Task item:
Transcribe the listing precisely, entry by entry.
*-*-*
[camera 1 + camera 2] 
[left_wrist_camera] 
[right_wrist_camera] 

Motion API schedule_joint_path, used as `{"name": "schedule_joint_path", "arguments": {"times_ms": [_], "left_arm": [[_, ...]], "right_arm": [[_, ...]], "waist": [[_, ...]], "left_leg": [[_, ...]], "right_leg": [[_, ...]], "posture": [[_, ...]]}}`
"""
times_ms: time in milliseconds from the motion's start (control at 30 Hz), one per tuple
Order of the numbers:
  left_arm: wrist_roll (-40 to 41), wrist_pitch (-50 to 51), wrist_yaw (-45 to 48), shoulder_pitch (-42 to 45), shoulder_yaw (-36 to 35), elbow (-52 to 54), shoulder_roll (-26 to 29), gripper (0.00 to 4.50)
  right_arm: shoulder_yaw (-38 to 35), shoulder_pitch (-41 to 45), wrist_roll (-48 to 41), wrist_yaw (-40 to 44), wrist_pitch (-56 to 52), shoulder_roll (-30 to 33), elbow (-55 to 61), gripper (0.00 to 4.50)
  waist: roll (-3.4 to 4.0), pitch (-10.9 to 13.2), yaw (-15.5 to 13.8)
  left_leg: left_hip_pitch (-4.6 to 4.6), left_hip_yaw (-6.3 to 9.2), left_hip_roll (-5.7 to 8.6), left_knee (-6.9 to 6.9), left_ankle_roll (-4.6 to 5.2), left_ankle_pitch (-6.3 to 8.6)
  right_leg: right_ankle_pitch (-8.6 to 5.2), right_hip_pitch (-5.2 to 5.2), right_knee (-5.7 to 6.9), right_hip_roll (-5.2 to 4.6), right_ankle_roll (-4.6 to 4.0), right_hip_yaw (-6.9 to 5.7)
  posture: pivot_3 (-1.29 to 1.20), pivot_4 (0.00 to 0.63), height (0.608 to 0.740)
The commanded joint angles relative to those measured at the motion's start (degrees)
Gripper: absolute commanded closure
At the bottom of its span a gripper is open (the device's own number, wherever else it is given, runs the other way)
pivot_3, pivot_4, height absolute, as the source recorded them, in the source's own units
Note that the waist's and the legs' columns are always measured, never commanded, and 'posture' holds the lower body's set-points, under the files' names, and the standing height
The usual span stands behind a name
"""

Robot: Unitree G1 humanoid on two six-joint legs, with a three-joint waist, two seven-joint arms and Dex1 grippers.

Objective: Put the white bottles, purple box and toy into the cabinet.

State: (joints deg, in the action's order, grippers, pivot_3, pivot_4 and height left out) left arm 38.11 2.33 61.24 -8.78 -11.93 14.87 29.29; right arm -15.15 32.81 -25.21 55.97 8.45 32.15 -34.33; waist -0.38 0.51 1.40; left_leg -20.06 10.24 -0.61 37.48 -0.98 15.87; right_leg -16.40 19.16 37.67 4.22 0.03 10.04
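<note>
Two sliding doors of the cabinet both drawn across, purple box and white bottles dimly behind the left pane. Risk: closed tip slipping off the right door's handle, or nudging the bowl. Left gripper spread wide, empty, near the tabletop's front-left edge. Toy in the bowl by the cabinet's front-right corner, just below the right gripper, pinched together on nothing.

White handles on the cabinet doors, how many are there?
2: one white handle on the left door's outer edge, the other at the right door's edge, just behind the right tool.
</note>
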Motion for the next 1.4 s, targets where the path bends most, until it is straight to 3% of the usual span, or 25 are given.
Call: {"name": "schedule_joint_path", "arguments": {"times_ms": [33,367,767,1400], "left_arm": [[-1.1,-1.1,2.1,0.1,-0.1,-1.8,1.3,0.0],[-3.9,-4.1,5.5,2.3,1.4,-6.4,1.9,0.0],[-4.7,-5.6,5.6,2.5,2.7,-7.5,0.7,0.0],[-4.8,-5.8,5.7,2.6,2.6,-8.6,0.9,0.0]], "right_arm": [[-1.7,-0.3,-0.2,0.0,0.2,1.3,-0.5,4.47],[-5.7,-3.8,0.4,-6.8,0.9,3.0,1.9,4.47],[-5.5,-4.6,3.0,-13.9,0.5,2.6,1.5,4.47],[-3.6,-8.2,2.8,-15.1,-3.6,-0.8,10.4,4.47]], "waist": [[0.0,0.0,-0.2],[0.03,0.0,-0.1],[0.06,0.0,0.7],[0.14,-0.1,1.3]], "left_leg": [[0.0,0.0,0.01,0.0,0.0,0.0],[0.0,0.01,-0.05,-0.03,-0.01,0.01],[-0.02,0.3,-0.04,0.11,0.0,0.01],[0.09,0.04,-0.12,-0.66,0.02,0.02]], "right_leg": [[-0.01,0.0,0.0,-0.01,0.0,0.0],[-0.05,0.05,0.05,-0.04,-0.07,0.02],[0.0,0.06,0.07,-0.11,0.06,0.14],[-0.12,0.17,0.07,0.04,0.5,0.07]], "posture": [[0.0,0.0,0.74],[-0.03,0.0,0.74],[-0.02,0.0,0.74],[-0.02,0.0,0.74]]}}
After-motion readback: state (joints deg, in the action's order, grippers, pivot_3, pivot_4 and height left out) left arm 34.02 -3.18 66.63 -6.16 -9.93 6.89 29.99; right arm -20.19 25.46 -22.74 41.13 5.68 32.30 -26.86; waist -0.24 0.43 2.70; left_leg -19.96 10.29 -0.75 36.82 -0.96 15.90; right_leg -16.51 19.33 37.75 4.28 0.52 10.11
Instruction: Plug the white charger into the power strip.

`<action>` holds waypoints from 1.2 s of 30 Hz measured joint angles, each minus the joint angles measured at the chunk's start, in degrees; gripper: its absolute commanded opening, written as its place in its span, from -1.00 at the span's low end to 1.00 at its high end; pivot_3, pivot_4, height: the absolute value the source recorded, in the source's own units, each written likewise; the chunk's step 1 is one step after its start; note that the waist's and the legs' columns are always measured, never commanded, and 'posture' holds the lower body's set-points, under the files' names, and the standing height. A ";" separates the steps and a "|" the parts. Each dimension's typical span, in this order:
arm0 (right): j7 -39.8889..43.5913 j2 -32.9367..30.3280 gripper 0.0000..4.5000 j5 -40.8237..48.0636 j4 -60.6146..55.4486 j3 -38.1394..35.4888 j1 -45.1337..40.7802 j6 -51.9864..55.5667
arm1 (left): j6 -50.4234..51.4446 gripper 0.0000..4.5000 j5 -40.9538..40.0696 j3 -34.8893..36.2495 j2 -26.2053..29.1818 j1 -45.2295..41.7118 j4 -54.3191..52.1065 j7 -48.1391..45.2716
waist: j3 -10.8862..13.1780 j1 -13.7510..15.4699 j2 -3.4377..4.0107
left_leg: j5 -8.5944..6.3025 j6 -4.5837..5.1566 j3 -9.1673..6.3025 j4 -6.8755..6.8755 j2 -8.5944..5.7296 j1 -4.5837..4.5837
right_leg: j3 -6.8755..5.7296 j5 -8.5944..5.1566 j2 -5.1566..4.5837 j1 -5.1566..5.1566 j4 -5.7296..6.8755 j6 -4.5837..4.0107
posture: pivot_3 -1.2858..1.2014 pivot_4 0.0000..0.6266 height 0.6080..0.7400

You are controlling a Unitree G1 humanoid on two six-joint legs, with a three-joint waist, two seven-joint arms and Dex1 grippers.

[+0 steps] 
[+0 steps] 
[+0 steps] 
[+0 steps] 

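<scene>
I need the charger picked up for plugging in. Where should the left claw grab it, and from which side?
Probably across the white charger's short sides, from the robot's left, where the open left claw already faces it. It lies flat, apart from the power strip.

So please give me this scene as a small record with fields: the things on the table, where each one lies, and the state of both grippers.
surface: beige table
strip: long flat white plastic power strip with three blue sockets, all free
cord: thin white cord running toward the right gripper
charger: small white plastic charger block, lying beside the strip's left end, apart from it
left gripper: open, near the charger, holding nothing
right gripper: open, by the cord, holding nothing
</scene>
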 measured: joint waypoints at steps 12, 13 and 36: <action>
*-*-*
Answer space:
[camera 1 + camera 2] 
[left_wrist_camera] 
[right_wrist_camera] 

Motion API schedule_joint_path, used as `{"name": "schedule_joint_path", "arguments": {"times_ms": [_], "left_arm": [[_, ...]], "right_arm": [[_, ...]], "waist": [[_, ...]], "left_leg": [[_, ...]], "right_leg": [[_, ...]], "posture": [[_, ...]]}}`
"""
times_ms: time in milliseconds from the motion's start (control at 30 Hz), one per tuple
Order of the numbers:
  left_arm: wrist_roll (-40 to 41), wrist_pitch (-50 to 51), wrist_yaw (-45 to 48), shoulder_pitch (-42 to 45), shoulder_yaw (-36 to 35), elbow (-52 to 54), shoulder_roll (-26 to 29), gripper (0.00 to 4.50)
  right_arm: shoulder_yaw (-38 to 35), shoulder_pitch (-41 to 45), wrist_roll (-48 to 41), wrist_yaw (-40 to 44), wrist_pitch (-56 to 52), shoulder_roll (-30 to 33), elbow (-55 to 61), gripper (0.00 to 4.50)
  waist: roll (-3.4 to 4.0), pitch (-10.9 to 13.2), yaw (-15.5 to 13.8)
  left_leg: left_hip_pitch (-4.6 to 4.6), left_hip_yaw (-6.3 to 9.2), left_hip_roll (-5.7 to 8.6), left_knee (-6.9 to 6.9), left_ankle_roll (-4.6 to 5.2), left_ankle_pitch (-6.3 to 8.6)
  right_leg: right_ankle_pitch (-8.6 to 5.2), right_hip_pitch (-5.2 to 5.2), right_knee (-5.7 to 6.9), right_hip_roll (-5.2 to 4.6), right_ankle_roll (-4.6 to 4.0), right_hip_yaw (-6.9 to 5.7)
  posture: pivot_3 (-1.29 to 1.20), pivot_4 (0.00 to 0.63), height (0.608 to 0.740)
The commanded joint angles relative to those measured at the motion's start (degrees)
Gripper: absolute commanded closure
At the bottom of its span a gripper is open (the device's own number, wherever else it is given, runs the other way)
pivot_3, pivot_4, height absolute, as the source recorded them, in the source's own units
Note that the waist's and the legs' columns are always measured, never commanded, and 'posture' holds the lower body's set-points, under the files' names, and the standing height
The usual span stands behind a name
"""

Robot: Unitree G1 humanoid on two six-joint legs, with a three-joint waist, two seven-joint arms and Dex1 grippers.

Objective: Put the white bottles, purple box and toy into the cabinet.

State: (joints deg, in the action's order, grippers, pivot_3, pivot_4 and height left out) left arm 38.11 2.33 61.24 -8.78 -11.93 14.87 29.29; right arm -15.15 32.81 -25.21 55.97 8.45 32.15 -34.33; waist -0.38 0.51 1.40; left_leg -20.06 10.24 -0.61 37.48 -0.98 15.87; right_leg -16.40 19.16 37.67 4.22 0.03 10.04
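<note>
Two sliding doors of the cabinet both drawn across, purple box and white bottles dimly behind the left pane. Risk: closed tip slipping off the right door's handle, or nudging the bowl. Left gripper spread wide, empty, near the tabletop's front-left edge. Toy in the bowl by the cabinet's front-right corner, just below the right gripper, pinched together on nothing.

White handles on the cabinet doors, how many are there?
2: one white handle on the left door's outer edge, the other at the right door's edge, just behind the right tool.
</note>
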Motion for the next 1.4 s, targets where the path bends most, until it is straight to 3% of the usual span, or 25 are given.
Call: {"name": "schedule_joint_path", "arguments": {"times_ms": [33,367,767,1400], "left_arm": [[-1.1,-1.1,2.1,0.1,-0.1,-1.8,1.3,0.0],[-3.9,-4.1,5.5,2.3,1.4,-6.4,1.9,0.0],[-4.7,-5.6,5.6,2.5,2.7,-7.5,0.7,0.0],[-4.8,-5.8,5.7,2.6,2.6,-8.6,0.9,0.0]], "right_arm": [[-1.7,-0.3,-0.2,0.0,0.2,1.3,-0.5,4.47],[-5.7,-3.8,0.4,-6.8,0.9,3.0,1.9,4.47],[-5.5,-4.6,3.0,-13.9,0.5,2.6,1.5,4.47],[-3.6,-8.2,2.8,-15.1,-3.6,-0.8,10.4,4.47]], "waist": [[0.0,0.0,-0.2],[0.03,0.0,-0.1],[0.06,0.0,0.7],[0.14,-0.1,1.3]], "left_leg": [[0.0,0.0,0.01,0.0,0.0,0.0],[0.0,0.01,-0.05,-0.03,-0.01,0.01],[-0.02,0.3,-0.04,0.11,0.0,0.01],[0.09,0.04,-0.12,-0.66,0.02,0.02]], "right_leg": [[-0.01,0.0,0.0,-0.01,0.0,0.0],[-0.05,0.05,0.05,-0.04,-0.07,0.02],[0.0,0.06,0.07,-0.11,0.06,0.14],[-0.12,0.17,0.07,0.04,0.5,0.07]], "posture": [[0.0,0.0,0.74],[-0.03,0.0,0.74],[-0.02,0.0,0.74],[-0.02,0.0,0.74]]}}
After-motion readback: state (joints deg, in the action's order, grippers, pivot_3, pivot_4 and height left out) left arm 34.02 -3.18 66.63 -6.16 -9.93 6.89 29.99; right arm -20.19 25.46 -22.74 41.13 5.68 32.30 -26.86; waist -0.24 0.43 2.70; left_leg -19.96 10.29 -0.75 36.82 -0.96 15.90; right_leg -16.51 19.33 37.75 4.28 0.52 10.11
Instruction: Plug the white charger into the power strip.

`<action>` holds waypoints from 1.2 s of 30 Hz measured joint angles, each minus the joint angles measured at the chunk's start, in degrees; gripper: its absolute commanded opening, written as its place in its span, from -1.00 at the span's low end to 1.00 at its high end; pivot_3, pivot_4, height: the absolute value the source recorded, in the source's own units, each written likewise; the chunk's step 1 is one step after its start; note that the waist's and the legs' columns are always measured, never commanded, and 'posture' holds the lower body's set-points, under the files' names, and the standing height. A ";" separates the steps and a "|" the parts. Each dimension's typical span, in this order:
arm0 (right): j7 -39.8889..43.5913 j2 -32.9367..30.3280 gripper 0.0000..4.5000 j5 -40.8237..48.0636 j4 -60.6146..55.4486 j3 -38.1394..35.4888 j1 -45.1337..40.7802 j6 -51.9864..55.5667
arm1 (left): j6 -50.4234..51.4446 gripper 0.0000..4.5000 j5 -40.9538..40.0696 j3 -34.8893..36.2495 j2 -26.2053..29.1818 j1 -45.2295..41.7118 j4 -54.3191..52.1065 j7 -48.1391..45.2716
waist: j3 -10.8862..13.1780 j1 -13.7510..15.4699 j2 -3.4377..4.0107
left_leg: j5 -8.5944..6.3025 j6 -4.5837..5.1566 j3 -9.1673..6.3025 j4 -6.8755..6.8755 j2 -8.5944..5.7296 j1 -4.5837..4.5837
right_leg: j3 -6.8755..5.7296 j5 -8.5944..5.1566 j2 -5.1566..4.5837 j1 -5.1566..5.1566 j4 -5.7296..6.8755 j6 -4.5837..4.0107
posture: pivot_3 -1.2858..1.2014 pivot_4 0.0000..0.6266 height 0.6080..0.7400

You are controlling a Unitree G1 humanoid on two six-joint legs, with a three-joint waist, two seven-joint arms and Dex1 grippers.

[+0 steps] 
[+0 steps] 
[+0 steps] 
[+0 steps] 

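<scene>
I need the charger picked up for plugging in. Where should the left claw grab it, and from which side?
Probably across the white charger's short sides, from the robot's left, where the open left claw already faces it. It lies flat, apart from the power strip.

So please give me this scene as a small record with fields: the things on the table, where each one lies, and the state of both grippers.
surface: beige table
strip: long flat white plastic power strip with three blue sockets, all free
cord: thin white cord running toward the right gripper
charger: small white plastic charger block, lying beside the strip's left end, apart from it
left gripper: open, near the charger, holding nothing
right gripper: open, by the cord, holding nothing
</scene>
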 measured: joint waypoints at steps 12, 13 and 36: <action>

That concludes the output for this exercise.